Exercise objective> Using the records that follow, reproduce exactly the lines starting at the line containing "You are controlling" and ending at the line containing "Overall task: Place". Include both end lines and no pictures.

#### Information supplied ####

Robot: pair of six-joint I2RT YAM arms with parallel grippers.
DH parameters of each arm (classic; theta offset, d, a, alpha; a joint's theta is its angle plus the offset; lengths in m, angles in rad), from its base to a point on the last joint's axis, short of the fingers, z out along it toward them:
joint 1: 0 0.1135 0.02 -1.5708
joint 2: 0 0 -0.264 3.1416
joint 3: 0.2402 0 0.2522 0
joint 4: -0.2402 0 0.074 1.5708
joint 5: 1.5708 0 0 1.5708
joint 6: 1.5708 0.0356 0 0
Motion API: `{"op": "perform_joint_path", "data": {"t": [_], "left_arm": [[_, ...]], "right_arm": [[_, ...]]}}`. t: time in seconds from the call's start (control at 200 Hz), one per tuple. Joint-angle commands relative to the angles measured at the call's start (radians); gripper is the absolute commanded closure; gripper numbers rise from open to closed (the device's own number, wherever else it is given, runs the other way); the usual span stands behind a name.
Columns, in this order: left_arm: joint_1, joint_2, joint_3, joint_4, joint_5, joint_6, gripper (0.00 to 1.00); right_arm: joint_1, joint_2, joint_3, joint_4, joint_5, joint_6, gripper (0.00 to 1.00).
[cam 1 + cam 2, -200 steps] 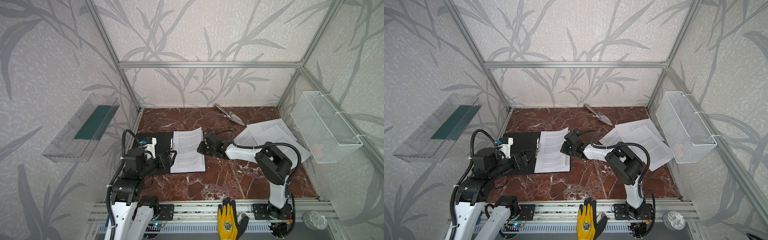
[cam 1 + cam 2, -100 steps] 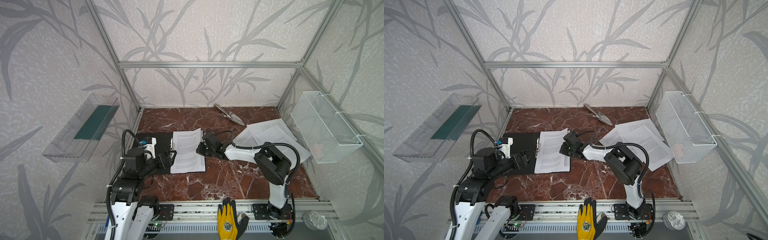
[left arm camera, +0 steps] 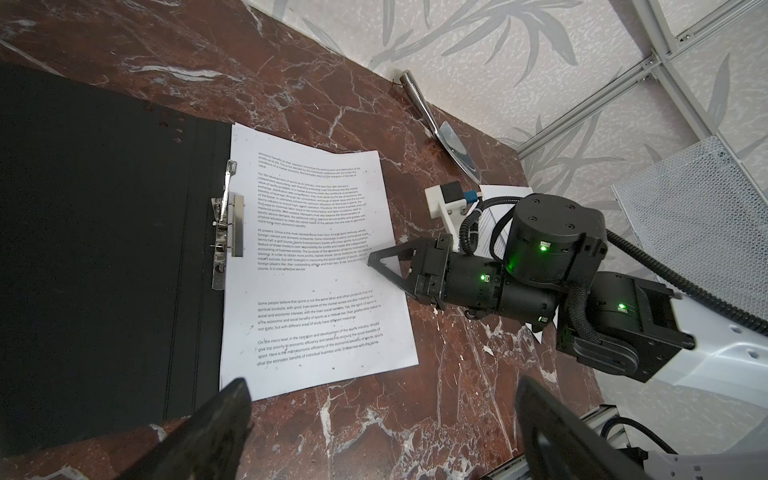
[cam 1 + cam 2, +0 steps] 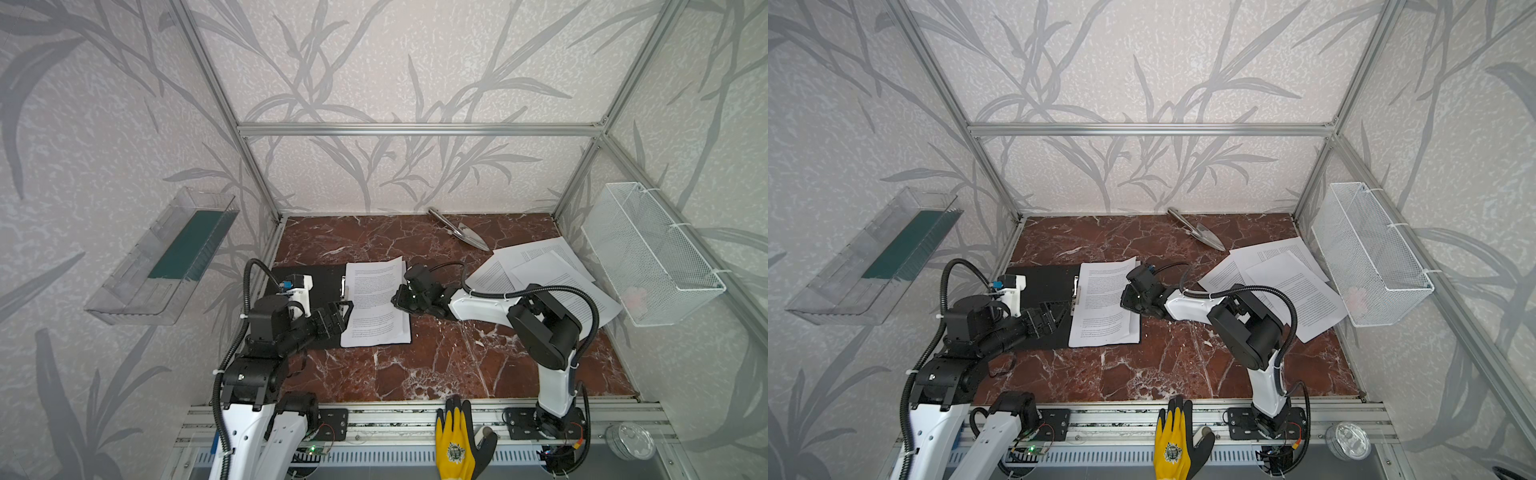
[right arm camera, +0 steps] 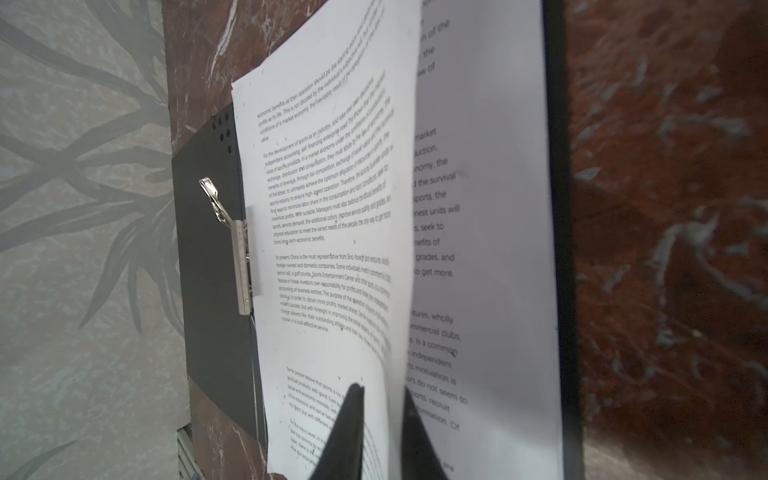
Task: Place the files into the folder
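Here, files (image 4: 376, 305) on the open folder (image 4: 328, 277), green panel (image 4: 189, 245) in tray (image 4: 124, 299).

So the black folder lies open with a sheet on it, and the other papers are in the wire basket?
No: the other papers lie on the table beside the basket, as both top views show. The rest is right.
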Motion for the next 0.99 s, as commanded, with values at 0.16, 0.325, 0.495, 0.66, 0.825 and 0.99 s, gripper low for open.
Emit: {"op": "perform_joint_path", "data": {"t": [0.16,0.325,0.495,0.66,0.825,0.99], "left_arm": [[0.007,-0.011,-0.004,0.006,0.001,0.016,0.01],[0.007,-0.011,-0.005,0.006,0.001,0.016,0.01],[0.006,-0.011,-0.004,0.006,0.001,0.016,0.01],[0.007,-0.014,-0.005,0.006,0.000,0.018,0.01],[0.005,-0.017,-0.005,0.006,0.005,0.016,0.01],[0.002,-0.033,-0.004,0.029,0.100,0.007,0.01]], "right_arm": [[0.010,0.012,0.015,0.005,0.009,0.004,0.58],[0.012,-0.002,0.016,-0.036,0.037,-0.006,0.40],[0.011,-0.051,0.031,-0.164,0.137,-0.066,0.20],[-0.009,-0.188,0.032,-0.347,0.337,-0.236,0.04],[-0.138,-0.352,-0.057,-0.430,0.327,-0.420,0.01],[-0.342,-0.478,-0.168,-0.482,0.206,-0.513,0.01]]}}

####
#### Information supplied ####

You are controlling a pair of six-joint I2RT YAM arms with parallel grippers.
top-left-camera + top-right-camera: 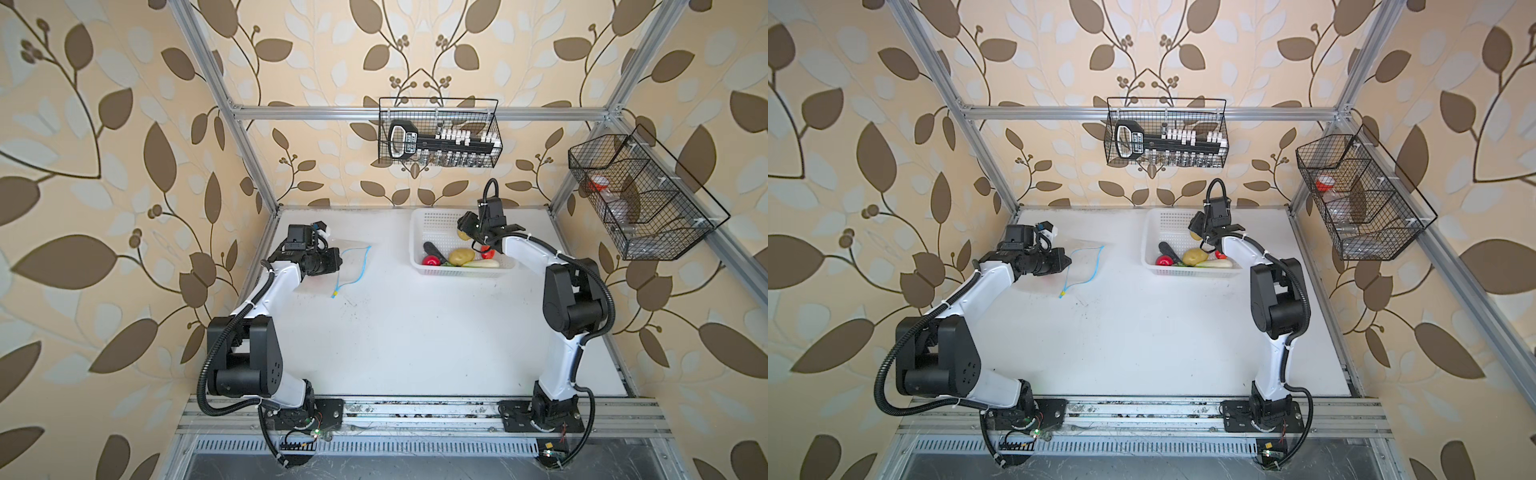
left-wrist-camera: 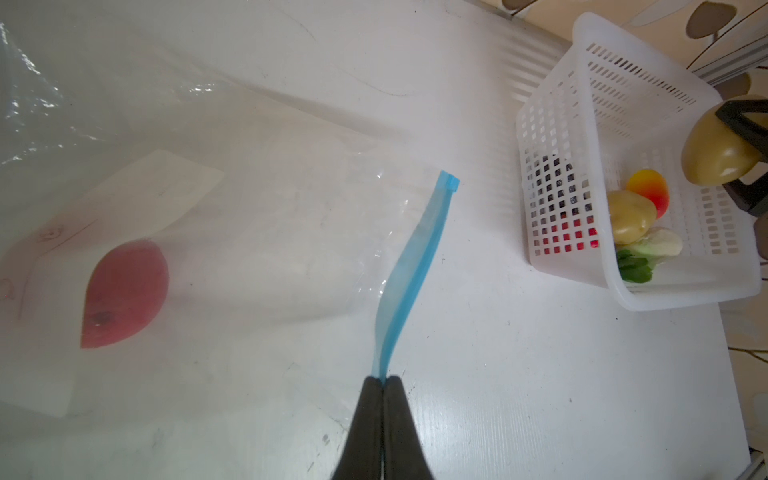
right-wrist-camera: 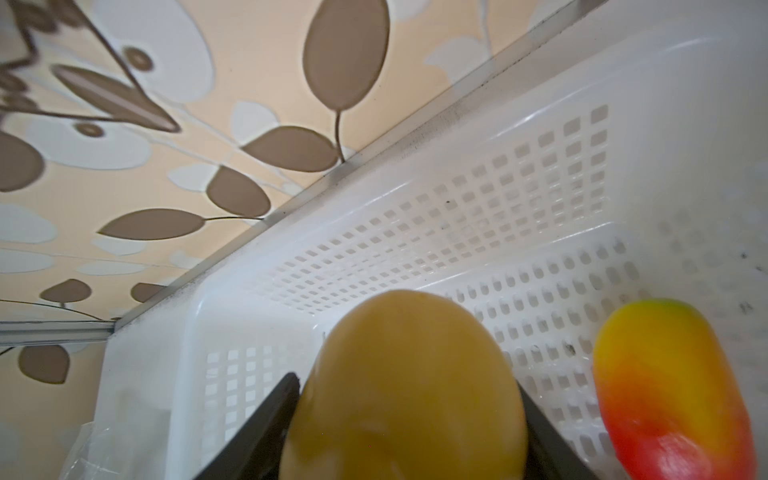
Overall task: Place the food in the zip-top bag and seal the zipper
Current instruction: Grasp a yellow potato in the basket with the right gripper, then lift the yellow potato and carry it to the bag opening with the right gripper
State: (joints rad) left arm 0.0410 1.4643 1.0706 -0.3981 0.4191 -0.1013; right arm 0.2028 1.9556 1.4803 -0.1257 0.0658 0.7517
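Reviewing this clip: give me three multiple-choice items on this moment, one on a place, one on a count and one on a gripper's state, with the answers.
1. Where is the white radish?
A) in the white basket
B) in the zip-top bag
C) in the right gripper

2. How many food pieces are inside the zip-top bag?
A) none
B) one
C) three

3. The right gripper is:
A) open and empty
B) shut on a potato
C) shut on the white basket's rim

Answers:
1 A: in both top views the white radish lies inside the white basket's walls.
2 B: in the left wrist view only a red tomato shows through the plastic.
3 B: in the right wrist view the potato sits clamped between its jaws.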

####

Output for this exercise>
You are controlling a pair of six-joint I2RT YAM arms with parallel grippers.
top-left-camera + top-right-camera: 
left-wrist-camera: 
right-wrist-camera: 
Overall task: Place the food in the zip-top bag and seal the zipper

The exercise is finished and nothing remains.